The article then goes into a very comprehensive review of the challenges that may emerge from the introduction of AI-based systems into assessment, including:

  • sidelining professional expertise when machines start making pedagogical decisions
  • black-boxing of accountability as responsibility is shifted to increasingly distant stakeholders
  • restricting the pedagogical role of assessment, as systems become relatively inflexible
  • assessing limited forms of learning that conform to the abilities of the assessment systems
  • surveillance pedagogy, where students’ behaviours are increasingly observed, captured, analysed and interpreted by algorithms

As I said, it’s long but it captures a lot of what’s going on at the moment, how it could affect all of us, and what concerns we should have.


European Commission (2019). Ethics guidelines for trustworthy AI. European Commission.

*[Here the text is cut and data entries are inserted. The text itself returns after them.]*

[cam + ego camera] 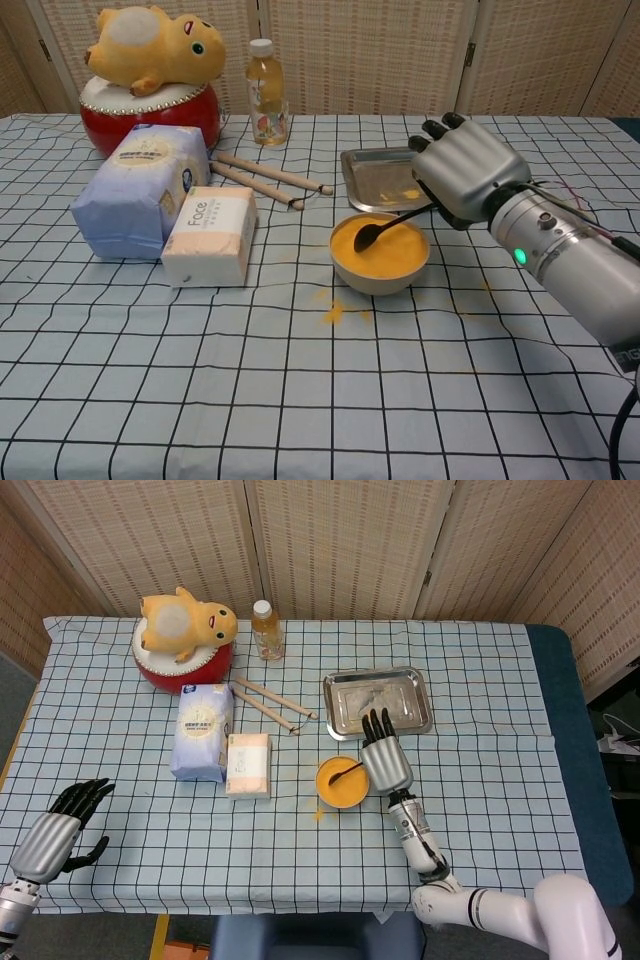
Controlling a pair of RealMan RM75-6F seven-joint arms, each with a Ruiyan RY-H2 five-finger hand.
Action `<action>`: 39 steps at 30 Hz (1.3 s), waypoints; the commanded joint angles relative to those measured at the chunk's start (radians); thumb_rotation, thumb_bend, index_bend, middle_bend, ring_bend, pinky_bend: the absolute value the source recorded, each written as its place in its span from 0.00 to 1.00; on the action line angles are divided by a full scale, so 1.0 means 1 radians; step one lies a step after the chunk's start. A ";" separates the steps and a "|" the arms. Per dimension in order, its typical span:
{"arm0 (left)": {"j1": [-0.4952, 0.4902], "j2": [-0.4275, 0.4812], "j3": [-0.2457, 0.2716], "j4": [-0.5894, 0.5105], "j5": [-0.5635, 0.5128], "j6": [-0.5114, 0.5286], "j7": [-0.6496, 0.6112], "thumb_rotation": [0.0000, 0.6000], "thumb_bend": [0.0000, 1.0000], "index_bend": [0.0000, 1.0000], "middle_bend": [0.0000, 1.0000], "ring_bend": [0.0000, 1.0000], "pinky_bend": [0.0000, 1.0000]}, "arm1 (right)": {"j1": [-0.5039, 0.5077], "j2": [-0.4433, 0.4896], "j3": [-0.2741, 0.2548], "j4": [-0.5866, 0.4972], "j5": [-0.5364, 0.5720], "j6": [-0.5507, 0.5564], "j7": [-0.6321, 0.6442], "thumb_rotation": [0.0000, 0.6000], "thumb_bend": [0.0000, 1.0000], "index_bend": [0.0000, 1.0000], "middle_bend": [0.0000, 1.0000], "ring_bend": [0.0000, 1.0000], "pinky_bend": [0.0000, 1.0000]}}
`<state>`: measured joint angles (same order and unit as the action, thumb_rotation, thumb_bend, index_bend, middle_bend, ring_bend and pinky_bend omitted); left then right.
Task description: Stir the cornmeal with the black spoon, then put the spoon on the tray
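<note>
Your right robot hand (462,170) grips the black spoon (388,224) by its handle, bowl end resting in the cornmeal (382,250) of the white bowl (379,277), just in front of the steel tray (377,702), while your left robot hand (52,834) rests open, well left of the bowl, at the bench (500,770) edge.
</note>
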<state>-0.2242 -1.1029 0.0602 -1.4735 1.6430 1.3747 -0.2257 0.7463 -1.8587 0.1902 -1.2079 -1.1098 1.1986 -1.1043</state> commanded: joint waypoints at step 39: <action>0.001 -0.006 -0.002 0.003 -0.005 0.002 0.008 1.00 0.42 0.00 0.01 0.00 0.07 | 0.012 -0.026 -0.005 0.080 -0.037 -0.031 0.086 1.00 0.41 0.84 0.12 0.00 0.08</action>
<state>-0.2235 -1.1087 0.0582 -1.4709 1.6384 1.3763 -0.2182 0.7608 -1.8858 0.1884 -1.1266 -1.1439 1.1682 -1.0197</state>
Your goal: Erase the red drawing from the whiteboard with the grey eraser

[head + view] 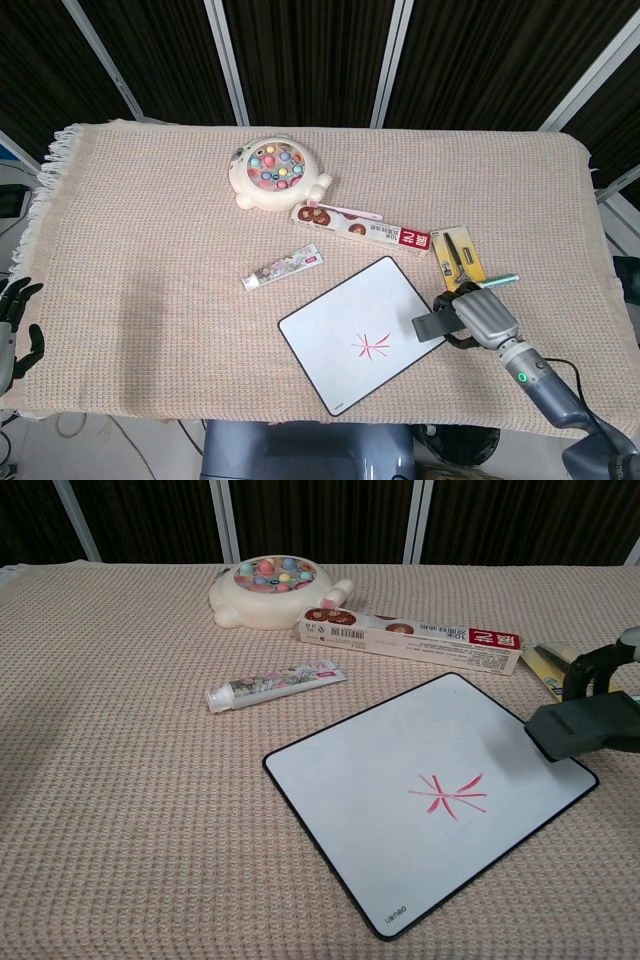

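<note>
The whiteboard (340,338) (380,810) lies tilted on the woven cloth, with a small red star-like drawing (371,347) (447,794) near its middle. My right hand (480,316) (612,670) grips the grey eraser (433,325) (585,726) and holds it over the board's right corner, to the right of the drawing. My left hand (14,325) hangs off the table's left edge in the head view, fingers spread and holding nothing.
A toothpaste tube (283,267) (273,683) lies left of the board. A long red-ended box (362,229) (412,640) and a cream fishing toy (274,173) (270,588) sit behind it. A yellow card with tools (458,258) (549,666) lies behind my right hand.
</note>
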`<state>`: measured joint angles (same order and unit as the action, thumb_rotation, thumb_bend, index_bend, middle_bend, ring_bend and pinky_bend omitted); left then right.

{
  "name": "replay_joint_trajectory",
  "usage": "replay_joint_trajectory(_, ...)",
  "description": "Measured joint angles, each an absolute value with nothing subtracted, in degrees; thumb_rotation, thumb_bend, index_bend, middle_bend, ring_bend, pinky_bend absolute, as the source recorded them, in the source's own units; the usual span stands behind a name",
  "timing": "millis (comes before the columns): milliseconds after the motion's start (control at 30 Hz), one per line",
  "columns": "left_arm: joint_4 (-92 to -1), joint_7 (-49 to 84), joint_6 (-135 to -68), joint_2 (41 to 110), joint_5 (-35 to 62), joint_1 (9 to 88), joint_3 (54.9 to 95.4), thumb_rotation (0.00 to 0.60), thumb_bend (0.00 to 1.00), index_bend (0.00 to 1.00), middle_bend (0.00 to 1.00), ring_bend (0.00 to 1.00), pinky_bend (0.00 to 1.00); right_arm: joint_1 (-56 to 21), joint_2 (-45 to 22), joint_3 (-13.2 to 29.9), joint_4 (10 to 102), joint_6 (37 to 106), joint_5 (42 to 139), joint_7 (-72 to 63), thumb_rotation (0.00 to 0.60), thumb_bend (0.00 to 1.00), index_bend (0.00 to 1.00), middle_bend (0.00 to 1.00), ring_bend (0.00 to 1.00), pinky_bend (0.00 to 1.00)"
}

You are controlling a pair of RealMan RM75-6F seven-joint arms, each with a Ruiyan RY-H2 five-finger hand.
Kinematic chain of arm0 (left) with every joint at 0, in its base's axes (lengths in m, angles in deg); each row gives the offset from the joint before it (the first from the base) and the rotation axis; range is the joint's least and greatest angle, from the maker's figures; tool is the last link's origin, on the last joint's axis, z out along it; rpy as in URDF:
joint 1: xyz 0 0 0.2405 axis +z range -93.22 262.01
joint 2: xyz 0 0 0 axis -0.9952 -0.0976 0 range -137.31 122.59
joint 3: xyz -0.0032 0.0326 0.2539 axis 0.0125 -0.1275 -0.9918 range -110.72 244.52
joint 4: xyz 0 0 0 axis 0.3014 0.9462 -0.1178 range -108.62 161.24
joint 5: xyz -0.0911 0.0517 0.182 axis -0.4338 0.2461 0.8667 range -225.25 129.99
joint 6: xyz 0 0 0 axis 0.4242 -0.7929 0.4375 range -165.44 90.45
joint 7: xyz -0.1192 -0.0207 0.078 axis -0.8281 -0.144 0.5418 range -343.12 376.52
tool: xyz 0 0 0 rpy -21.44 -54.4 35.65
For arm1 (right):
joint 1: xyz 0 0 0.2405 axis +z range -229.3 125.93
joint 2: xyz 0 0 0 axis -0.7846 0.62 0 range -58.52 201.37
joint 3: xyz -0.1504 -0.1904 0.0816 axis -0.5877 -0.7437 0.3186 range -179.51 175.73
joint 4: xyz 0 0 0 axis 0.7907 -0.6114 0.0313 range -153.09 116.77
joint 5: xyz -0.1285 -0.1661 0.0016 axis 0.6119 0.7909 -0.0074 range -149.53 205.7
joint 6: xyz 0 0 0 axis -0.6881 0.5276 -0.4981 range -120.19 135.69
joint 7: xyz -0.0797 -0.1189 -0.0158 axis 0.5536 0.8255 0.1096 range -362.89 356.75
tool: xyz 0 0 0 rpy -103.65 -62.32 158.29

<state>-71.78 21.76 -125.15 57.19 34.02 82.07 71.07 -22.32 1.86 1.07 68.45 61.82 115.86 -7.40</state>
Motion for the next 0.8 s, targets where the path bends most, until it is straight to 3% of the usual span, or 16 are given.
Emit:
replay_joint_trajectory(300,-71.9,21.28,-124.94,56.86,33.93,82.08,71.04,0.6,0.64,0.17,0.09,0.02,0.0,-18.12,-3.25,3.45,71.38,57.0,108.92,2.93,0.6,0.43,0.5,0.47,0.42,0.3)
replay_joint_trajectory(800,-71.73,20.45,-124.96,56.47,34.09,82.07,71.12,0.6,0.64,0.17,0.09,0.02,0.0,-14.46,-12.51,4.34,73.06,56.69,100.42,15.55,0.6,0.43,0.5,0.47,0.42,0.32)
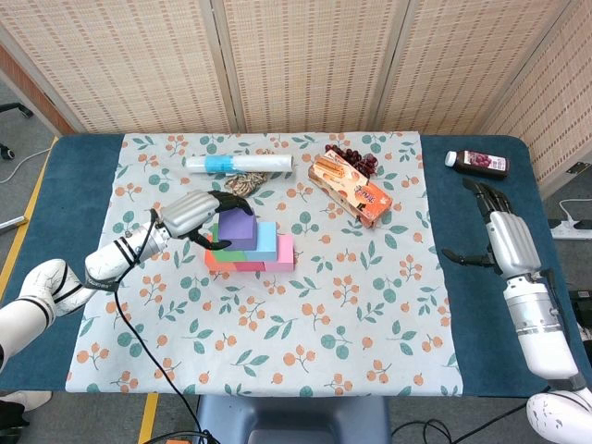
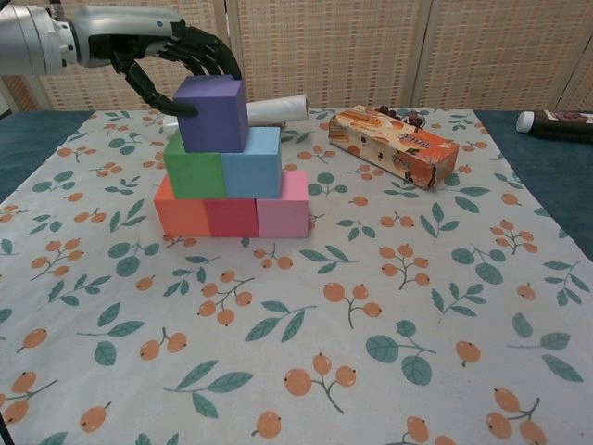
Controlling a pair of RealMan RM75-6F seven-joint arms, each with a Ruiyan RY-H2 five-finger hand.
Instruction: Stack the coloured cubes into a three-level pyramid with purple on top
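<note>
Purple cube [image 2: 212,113] upright atop green cube [image 2: 195,171] and blue cube [image 2: 251,162], left robot hand [image 2: 157,46] seemingly grasping it, right robot hand [image 1: 504,233] released

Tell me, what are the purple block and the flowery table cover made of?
The purple block looks like soft foam or painted wood: its faces are flat and matte, with no shine. I can't tell which. The table cover looks like thin printed cloth or paper: it lies flat, with a leaf and orange-berry pattern and no gloss.

Lab-like test setup: woven folding screens [image 1: 305,65] behind a cloth-covered table [image 1: 83,185], floor cables [image 1: 23,162]
</note>
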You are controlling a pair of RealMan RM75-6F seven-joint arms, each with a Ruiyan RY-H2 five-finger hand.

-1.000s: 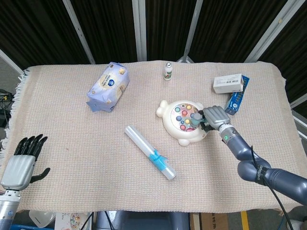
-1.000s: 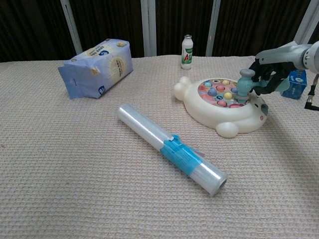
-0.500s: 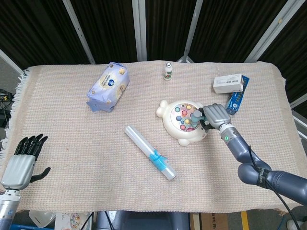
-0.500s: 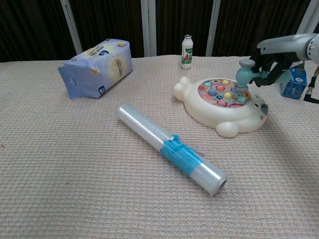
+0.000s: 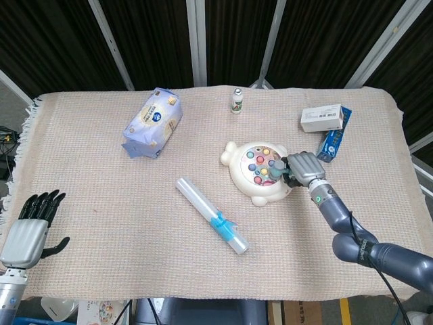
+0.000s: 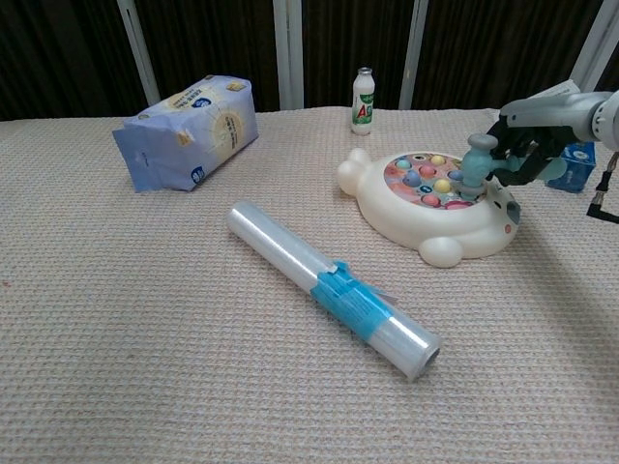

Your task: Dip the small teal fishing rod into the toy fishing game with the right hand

While the scope of this report extends far beyond the educational context, it proposes seven key requirements that AI systems should meet in order to be deemed trustworthy, no matter the context. These requirements could form a foundation for critically evaluating any AI-based system that’s going to be implemented in higher and professional education.

The seven requirements for trustworthy AI systems are:

  1. Human agency and oversight: AI systems should empower human beings, allowing them to make informed decisions and fostering their fundamental rights.
  2. Technical Robustness and safety: AI systems need to be resilient and secure.
  3. Privacy and data governance: besides ensuring full respect for privacy and data protection, adequate data governance mechanisms must also be ensured, taking into account the quality and integrity of the data, and ensuring legitimate access to data.
  4. Transparency: the data, system and AI business models should be transparent, with traceability mechanisms helping to achieve this.
  5. Diversity, non-discrimination and fairness: Unfair bias must be avoided, as it could could have multiple negative implications, from the marginalisation of vulnerable groups, to the exacerbation of prejudice and discrimination.
  6. Societal and environmental well-being: AI systems should benefit all human beings, including future generations by ensuring that they are sustainable and environmentally friendly.
  7. Accountability: Auditing mechanisms should be put in place to ensure responsibility and accountability for AI systems and their outcomes.